黑衣人朝着曲玉鸿点了点头,就自己消失了。福海走了过来,将大门打开,买着小碎步朝着曲玉鸿走来。跪在曲玉鸿的面前打了个千之后,俯首跪地,等待着年轻帝王的安排。
“宣吏部尚书,兵部尚书,恒源将军,李宇楠,梁宇……觐见。”曲玉鸿声音里充满了寒意,听得福海不由得打了一个寒颤,心中暗道不好,这一下,因着福佑公主的事情,宫里的人员安排定会有一个很大的变动,那些想要当墙头草的人不选择站位也是不行了。
听到曲玉鸿的话音落下,福海半点不敢耽搁,一路小跑走了出去,到了御书房外边,快速的安排了下去,一时间皇宫的大门打开,一匹匹马疾驰而出,卷起了不少的灰尘,在空中显得格外的萧瑟。

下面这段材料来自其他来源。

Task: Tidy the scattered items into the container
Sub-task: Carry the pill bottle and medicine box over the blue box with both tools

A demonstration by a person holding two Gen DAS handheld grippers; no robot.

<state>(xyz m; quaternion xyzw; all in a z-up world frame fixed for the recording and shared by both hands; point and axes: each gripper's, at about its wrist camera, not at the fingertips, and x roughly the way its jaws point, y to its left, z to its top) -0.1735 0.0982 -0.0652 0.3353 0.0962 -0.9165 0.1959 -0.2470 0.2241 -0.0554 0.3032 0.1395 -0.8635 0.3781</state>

一时间整个皇城里,风雨欲来,危险的气息充斥着整座曲国皇都。有预兆的大臣站在自己家里的高楼之前,看着皇城里的烟尘,眯起了眼睛,心中不禁一叹,赶忙命令自己家里的家臣将大门关闭,不在接待任何的客人,生怕哪里来的一把火就烧到了自己的身上。
虽然接近黄昏,但是皇宫的大门却是打开了,一个个脸色凝重的高管权臣互相看着对方,小幅度的摇了摇头,全程靠着眼神交流,也不敢多说一句话,。在御书房前边跪到了一片。
御书房里后来发生了什么,除了当时在位置的诸位大臣和福海以及曲玉鸿之外,再也没有任何人知道,而且即使知道了也不敢多言。那一夜被称为改变大曲历史走向的一夜晚,那一晚,死了很多人。
宋秋在后宫里也听到了风吹草动,所以知道前朝的事情,心中虽然担忧,也为曲黄姿感到悲哀,但是更多的是不可思议和愤怒,想要知道,到底是谁害了曲黄姿。
一听说动手的人是北疆的人,宋秋心中就颤了一下,不知道为何,一提及北疆,宋秋第一个就会想到齐景轩,那个神秘的网页,虽然知道他手里有很多的底牌,但是总也不可能什么都能管得到吧。越想越觉得不能以常理来推测那个人。